Decyzja Gordona Browna, która przeszła do historii i stanowi legendę w kręgach światowej finansjery to sprzedaż brytyjskiego złota z polecenia samego Browna i późniejsza argumentacja dla tej transakcji. Cała transakcja i jej otoczka powinna nosić nazwę – JAK NIE SPRZEDAWAĆ ZŁOTA?.

“Barbarzyński relikt” i “mocny dolar” jako złote legendy

Akcja rozgrywała się między lipcem 1999, a marcem 2002 roku. Brown zwiedziony historiami o złocie, jako “barbarzyńskim relikcie” oraz obietnicom Clintona o “mocnym dolarze” postanowił pozbyć się połowy brytyjskiego złota. Był to okres historycznych minimów cen złota. Najlepsze w tym wszystkim jednak jest to, że zaraz po brytyjskiej wyprzedaży złota, złoty kruszec rozpoczął swą wielką złotą hossę.

Aukcje Browna jako publiczne jarmarki

Pikanterii dodaje fakt, że Brown zarządził sprzedaż złota na aukcjach, które można uznać za publiczne jarmarki, bo cena złota, po jakich je sprzedawano była często poniżej ceny rynkowej i średnio wyniosła 274,9 dolara za uncję. Aukcji było 17, każda dokładnie wcześniej zapowiedziana, co również było historycznym wyjątkiem.
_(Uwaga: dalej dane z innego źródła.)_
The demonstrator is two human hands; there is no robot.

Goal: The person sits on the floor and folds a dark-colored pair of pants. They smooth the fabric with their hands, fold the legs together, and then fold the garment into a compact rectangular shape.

Anglia w czołówce krajów bez złota

Na skutek przeprowadzonych aukcji Skarb Wielkiej Brytanii osiągał najniższe z możliwych stawek za swe “publiczne” złoto. Dzięki decyzji Browna Anglia pozbyła się 415 ton złota w najgorszym z możliwych momentów z rynkowego punktu widzenia. Po sprzedaży udział złota w rezerwach walutowych Anglii stopniał do 7%, a na jego miejsce Brown otrzymał pokaźne stosy dolarów, jenów i euro, których masowy druk rozpoczął się już 7 lat po ich otrzymaniu. Wielka Brytania znalazła się również w grupie krajów z najniższymi rezerwami złota.

Zyski z lekcji Browna: 10 mld USD strat

Podsumowując przeprowadzoną transakcję przez Browna i przywołując bieżące ceny złota, brytyjscy podatnicy są stratni około 10 miliardów dolarów.

Gold Carry Trade

Jednym z popularniejszych sposobów obracania kapitałem na rynkach finansowych pod koniec lat 90? XX wieku był “gold carry trade” czyli tzw. Lepsze wykorzystanie środków pochodzących ze sprzedaży złota.

Pożycz złoto, potem je sprzedaj, kup coś innego i zarób…do czasu…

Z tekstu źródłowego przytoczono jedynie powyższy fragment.